» **Your assignment**
Out of the material that follows, write out exactly the lines from the line with "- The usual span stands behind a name" to the line with "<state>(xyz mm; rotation", both ends included, and no others.

» **Dataset records**
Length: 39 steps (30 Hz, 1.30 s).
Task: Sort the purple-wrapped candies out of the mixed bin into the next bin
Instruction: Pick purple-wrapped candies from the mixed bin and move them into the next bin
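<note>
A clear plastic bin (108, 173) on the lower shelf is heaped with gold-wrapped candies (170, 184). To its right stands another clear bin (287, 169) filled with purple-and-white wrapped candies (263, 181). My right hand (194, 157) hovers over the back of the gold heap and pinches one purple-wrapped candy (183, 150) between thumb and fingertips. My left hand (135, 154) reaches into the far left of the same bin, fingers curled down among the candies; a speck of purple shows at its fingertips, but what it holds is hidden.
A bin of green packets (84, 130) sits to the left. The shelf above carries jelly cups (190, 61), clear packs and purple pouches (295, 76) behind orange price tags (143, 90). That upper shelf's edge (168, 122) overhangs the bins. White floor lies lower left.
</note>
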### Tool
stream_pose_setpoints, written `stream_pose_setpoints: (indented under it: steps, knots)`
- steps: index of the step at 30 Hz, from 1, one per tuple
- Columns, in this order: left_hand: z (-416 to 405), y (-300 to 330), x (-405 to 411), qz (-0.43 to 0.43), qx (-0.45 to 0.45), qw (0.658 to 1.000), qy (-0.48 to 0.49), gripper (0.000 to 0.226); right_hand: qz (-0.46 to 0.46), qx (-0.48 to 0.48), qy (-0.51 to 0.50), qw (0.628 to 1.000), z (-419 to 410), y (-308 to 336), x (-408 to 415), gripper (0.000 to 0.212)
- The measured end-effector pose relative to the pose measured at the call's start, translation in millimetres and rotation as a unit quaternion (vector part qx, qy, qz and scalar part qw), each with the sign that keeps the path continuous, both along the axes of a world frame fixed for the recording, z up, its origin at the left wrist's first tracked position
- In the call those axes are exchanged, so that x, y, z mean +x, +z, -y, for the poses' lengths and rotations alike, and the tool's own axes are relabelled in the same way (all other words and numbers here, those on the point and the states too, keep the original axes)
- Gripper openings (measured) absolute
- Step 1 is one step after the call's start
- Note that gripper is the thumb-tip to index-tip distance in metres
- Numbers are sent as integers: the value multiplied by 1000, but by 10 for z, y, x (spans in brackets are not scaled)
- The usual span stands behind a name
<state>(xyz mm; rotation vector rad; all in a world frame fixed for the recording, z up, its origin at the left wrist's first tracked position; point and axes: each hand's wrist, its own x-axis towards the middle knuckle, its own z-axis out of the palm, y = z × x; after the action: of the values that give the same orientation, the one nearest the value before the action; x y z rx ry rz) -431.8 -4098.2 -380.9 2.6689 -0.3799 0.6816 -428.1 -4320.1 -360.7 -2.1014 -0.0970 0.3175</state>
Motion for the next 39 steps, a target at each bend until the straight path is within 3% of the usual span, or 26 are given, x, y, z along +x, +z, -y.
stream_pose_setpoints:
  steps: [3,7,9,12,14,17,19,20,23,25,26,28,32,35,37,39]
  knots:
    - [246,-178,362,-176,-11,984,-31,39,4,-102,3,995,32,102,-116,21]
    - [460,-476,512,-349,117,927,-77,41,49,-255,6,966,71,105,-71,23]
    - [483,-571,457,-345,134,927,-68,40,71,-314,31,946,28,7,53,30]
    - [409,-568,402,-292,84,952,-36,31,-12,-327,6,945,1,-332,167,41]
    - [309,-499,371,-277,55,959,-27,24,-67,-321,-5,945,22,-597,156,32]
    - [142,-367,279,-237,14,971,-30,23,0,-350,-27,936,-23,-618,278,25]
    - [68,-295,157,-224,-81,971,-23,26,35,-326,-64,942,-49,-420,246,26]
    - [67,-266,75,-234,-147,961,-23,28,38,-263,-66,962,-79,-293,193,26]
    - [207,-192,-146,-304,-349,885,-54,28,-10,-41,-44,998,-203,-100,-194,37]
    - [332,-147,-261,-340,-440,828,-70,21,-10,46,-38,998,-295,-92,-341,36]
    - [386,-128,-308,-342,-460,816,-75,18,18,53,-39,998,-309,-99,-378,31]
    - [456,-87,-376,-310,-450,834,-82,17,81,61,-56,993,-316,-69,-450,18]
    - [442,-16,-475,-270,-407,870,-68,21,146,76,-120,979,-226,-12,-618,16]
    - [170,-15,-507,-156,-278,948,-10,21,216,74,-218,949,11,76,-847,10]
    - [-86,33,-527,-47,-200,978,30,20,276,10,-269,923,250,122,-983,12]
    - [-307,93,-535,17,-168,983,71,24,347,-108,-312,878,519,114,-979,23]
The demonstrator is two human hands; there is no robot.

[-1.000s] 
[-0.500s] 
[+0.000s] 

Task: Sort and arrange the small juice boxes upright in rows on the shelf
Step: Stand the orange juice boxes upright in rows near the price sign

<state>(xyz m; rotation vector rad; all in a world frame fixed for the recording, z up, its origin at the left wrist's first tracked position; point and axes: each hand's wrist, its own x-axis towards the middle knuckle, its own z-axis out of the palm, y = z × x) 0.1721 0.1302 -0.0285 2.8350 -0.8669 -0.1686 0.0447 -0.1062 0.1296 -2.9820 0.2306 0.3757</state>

» **Output for this task**
- The usual span stands behind a name
<state>(xyz mm; rotation vector rad; all in a world frame fixed for the recording, z up, its origin at the left wrist's first tracked position; point and axes: each hand's wrist, its own x-axis towards the middle knuckle, its own z-axis out of the palm, y = z × x; after the action: of the values that give the same orientation, the one nearest the value before the action; x y z rx ry rz) -431.8 -4098.2 -380.9 2.6689 -0.3799 0.6816 -428.1 -4320.1 -360.7 -2.1014 -0.0970 0.3175</state>

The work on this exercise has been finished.